I thought it'd be fun to show you a specific example using Keras to define a simple digit recognizer. This example is from Francois Chollet's book on deep learning with Python. Keras script typically has four parts. The first part, there are some lines of code that prepare the data. In this case, we're using the MNIST dataset. There are some code here to load the dataset. There's a little bit of reshaping that has to happen to get it ready, put it in the right format for the neural network later on. In the second part, you have to prepare the data, you define the model. Here we're going to implement this very simple model where we have an input as a digit we run it through a dense neural net layer, it has 512 units. We follow that with a second layer that has 10 units. You can see that it's very nice that the Keras program, the definition of the sequential model corresponds. You can see very clearly the correspondence between a line of code that adds a layer to the model and the graphical description of the model over here. It's very easy to create these models in Keras, you define the type of model you want.
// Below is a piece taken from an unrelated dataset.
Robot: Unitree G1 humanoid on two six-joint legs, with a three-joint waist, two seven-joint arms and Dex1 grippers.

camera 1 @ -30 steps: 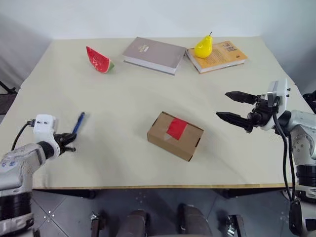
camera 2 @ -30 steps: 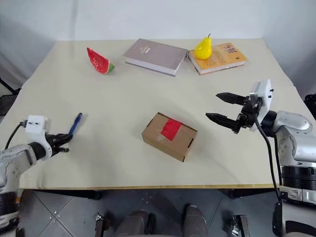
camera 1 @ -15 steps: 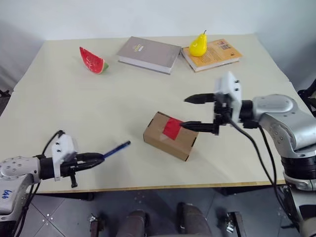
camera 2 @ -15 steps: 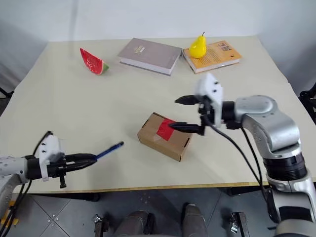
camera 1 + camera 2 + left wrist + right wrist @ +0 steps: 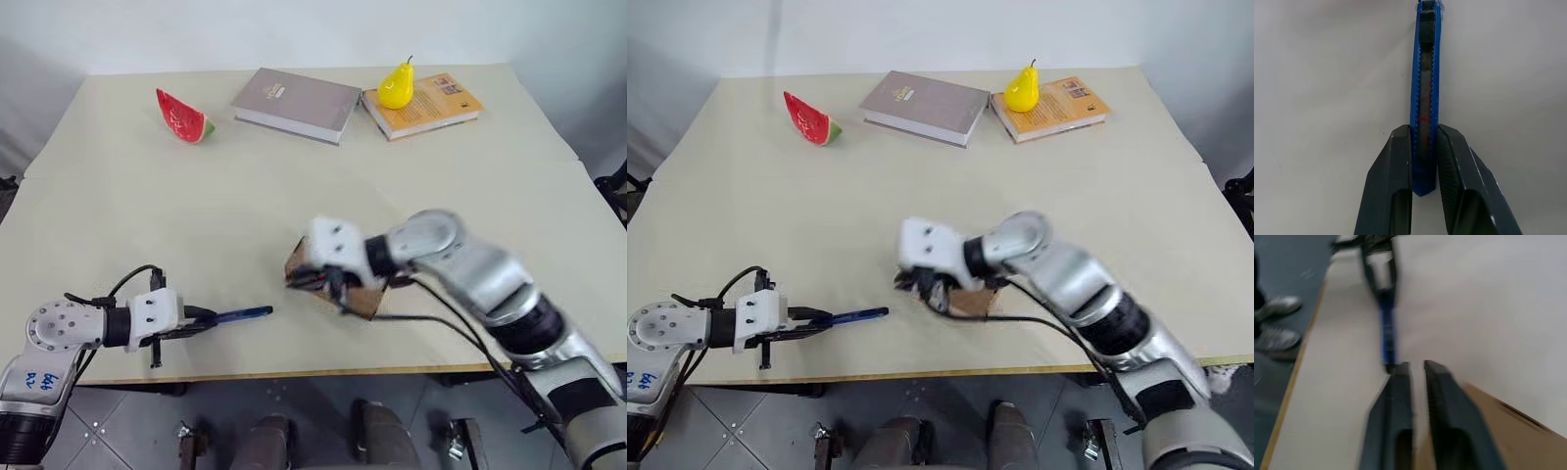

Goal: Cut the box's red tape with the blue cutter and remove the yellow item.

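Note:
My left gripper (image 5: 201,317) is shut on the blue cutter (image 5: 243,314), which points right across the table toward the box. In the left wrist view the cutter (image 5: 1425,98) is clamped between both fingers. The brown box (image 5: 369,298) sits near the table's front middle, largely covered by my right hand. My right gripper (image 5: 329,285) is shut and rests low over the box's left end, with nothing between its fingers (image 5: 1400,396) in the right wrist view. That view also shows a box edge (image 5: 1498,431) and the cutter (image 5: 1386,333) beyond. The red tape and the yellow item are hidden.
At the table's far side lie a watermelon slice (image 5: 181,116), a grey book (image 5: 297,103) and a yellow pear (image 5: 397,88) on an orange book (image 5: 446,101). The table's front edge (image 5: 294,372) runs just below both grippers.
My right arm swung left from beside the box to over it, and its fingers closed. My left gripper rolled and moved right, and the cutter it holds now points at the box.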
You add these layers, so it was one line of code to add each layer. Of course you specify for each layer how many hidden units it has, what activation function to use and so forth. Once you've defined the layers of the model, you do what's called compiling it, where you specify some important parameters like which optimizer to use, which loss function is to be used and so forth. That prepares the code internally for the next step, which is the training step. That's where you fit the network using the training images with their labels. Here you can specify parameters like how many epochs you want to run, how many training images you want to put in a batch as you're training through multiple cycles and so forth. Then, after the model training step, the final step is to evaluate the model. Keras has some nice simple ways where you can just call this evaluate method on the network using the test data and it will provide you the loss over the data as well as evaluation metric like accuracy. This is a great illustration of just how easy it is to use a high-level framework to build a non-trivial neural network that does something interesting.